Nothing is needed except the lines below that run from the one with "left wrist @" through the one with "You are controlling", repeated exactly.
_____
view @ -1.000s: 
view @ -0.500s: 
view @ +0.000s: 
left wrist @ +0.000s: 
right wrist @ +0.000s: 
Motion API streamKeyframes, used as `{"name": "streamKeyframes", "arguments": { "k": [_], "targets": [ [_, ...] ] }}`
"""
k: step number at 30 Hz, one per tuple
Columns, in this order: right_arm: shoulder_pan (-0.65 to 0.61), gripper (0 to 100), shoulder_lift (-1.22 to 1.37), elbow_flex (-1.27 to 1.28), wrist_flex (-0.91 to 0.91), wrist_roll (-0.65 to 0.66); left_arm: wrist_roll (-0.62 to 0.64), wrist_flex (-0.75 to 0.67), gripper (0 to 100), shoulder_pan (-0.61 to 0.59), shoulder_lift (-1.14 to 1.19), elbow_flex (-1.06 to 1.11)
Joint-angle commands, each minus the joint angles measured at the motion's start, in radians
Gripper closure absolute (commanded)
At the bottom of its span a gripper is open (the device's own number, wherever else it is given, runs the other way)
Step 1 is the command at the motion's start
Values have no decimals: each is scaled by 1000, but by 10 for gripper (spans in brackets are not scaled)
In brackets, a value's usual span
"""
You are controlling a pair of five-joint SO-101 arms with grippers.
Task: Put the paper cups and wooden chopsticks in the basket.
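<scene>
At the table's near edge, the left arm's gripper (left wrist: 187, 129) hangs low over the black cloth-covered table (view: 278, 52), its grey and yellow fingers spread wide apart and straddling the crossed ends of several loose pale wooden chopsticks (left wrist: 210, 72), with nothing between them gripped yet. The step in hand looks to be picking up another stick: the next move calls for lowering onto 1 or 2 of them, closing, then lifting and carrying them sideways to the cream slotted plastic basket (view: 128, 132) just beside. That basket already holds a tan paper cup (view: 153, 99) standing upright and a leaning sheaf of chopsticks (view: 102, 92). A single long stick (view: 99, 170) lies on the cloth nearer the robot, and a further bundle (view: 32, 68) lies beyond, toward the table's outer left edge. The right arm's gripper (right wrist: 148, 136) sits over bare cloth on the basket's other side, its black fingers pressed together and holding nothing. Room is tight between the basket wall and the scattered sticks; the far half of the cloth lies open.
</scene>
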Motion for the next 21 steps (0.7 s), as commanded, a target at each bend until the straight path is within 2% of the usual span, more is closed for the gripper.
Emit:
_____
→ **COMPLETED EXERCISE**
left wrist @ +0.000s: 
right wrist @ +0.000s: 
Motion API streamKeyframes, used as `{"name": "streamKeyframes", "arguments": { "k": [_], "targets": [ [_, ...] ] }}`
"""
k: step number at 30 Hz, one per tuple
Columns, in this order: right_arm: shoulder_pan (-0.65 to 0.61), gripper (0 to 100), shoulder_lift (-1.22 to 1.37), elbow_flex (-1.27 to 1.28), wrist_flex (-0.91 to 0.91), wrist_roll (-0.65 to 0.66); left_arm: wrist_roll (-0.62 to 0.64), wrist_flex (-0.75 to 0.67), gripper (0 to 100), shoulder_pan (-0.61 to 0.59), shoulder_lift (-1.14 to 1.19), elbow_flex (-1.06 to 1.11)
Joint-angle commands, each minus the joint angles measured at the motion's start, in radians
Gripper closure absolute (commanded)
At the bottom of its span a gripper is open (the device's own number, wherever else it is given, runs the other way)
Step 1 is the command at the motion's start
Values have no decimals: each is scaled by 1000, but by 10 for gripper (spans in brackets are not scaled)
In brackets, a value's usual span
"""
You are controlling a pair of five-joint SO-101 arms with grippers.

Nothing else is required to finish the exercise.